• [Task statement]
Both the line containing "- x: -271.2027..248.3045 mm" and the line containing "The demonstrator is" belong to the span. Output exactly that span from the listing below, and nothing outside it.

• [Information shown]
────────

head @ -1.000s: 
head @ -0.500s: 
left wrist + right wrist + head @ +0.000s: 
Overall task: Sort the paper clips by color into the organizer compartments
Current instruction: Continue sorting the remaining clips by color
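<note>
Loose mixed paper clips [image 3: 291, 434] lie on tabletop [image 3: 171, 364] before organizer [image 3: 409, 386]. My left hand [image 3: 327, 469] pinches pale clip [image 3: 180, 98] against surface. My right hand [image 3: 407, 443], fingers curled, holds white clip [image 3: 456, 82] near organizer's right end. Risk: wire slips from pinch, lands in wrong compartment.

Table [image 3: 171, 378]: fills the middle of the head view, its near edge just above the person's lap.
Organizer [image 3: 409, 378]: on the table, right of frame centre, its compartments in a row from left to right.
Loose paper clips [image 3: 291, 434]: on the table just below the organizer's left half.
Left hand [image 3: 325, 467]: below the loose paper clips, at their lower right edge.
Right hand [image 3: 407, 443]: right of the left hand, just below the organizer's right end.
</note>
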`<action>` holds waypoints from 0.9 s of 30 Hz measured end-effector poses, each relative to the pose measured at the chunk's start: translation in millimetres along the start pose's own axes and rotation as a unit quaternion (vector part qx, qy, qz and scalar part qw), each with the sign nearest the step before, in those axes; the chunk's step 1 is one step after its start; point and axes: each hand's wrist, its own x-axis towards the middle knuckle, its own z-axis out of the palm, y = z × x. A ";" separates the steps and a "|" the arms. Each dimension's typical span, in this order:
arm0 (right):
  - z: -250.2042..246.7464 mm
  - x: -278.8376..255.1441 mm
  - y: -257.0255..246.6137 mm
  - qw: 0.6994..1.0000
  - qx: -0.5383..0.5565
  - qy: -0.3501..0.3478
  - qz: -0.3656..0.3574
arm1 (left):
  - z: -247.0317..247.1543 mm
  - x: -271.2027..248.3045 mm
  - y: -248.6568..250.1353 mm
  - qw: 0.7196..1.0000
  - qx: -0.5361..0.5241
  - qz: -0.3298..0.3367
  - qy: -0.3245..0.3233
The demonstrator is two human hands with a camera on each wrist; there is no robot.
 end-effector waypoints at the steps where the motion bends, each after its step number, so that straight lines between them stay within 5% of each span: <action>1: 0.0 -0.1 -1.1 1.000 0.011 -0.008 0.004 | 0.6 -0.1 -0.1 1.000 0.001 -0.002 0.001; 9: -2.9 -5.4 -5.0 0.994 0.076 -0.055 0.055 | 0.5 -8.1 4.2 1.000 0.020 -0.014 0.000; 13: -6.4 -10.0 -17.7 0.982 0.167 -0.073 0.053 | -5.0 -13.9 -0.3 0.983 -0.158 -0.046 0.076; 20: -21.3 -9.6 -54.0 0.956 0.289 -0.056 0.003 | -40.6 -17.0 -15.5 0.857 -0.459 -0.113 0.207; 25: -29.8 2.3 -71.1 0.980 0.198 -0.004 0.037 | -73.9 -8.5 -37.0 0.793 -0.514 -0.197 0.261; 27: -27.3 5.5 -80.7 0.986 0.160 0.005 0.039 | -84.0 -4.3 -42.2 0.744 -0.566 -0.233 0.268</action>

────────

• [Answer box]
  - x: -271.2027..248.3045 mm
  - y: -248.6568..250.1353 mm
  - qw: 0.7196..1.0000
  - qx: -0.5361..0.5241
  - qz: -0.3298..0.3367
  - qy: -0.3245..0.3233
The demonstrator is two human hands with a camera on each wrist; there is no robot.

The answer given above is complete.